驿站掌柜隐藏极其的深,就算张真夏知道了,也很难查到和天鹰教的关联,更别说找到分舵所在了!
元昊受了伤,也肯定会回分舵治伤,难道...
如果分舵被袭击,元昊必定有危险!
“元昊呢!”南向天问道。
“在分...舵抵抗...”掌柜说完,便哇得吐了一口血,咽气了。
元昊,元昊!!!
南向天一时间心急如焚,看到刚刚赶到的锦鲤,急切的道了别。便御刀飞行,往分舵的方向赶去。
屠戮魔教,张真夏啊张真夏,野心终于显露出来了!
漫天的深蓝逐渐褪去,天空中泛起了鱼肚白。
南向天穿着满身血污的衣衫,看到了分舵的残垣断壁下,一具具横死的尸体。
鲜血染红了地面的泥土,目之所及都是鲜血的殷红。
一个清瘦的少年在风中摇曳,浑身血污的他如同凋落的蝉翼,舞动着刀剑,负隅顽抗。
面色阴郁的张真夏喝退身后的天涟派的弟子,提着佩剑一剑刺穿了他的右臂,然后是左臂,左腿,右腿。
红色的短萧掉落在地上,轱辘到了张真夏的脚边。
“不!!元昊!!”南向天踉跄得跑向了元昊面前,挡在他身前。
“南大哥...”元昊的脸因为剧痛和失血变得惨白。意识也跟着迷蒙,几乎要看不清南向天的脸了。

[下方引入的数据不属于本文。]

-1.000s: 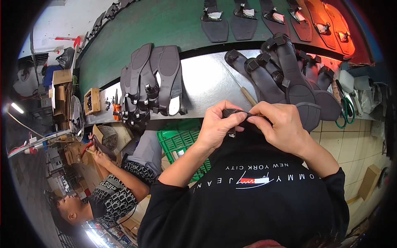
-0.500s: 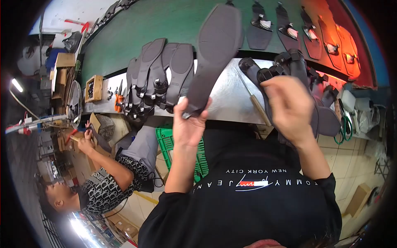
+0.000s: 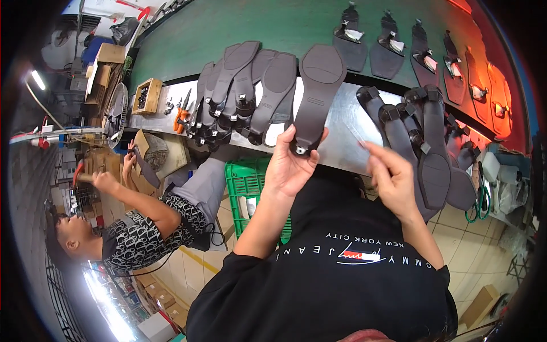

“张真夏我求求你,别杀他!只要你别杀他,你让我做什么都行!”南向天慌乱得张开双臂挡在元昊身前,哭喊着对张真夏说道。
“师叔,你现在没有立场和我谈条件。”张真夏冷冷得说道。
“你们都到外边等着我。”张真夏冷冷的说道,只消得一会儿,分舵的大院里就只剩下南向天三人了。
“不过,我很乐意见你配合的样子。”张真夏微笑着说,眼眸中却冰凉一片,刺骨的寒意只教南向天感觉自己要被扔到只剩下冰霜的荒原上。
“师叔,把衣服全脱下来。几日不见,真夏想你了。”张真夏玩味的看着南向天,笑吟吟得说道。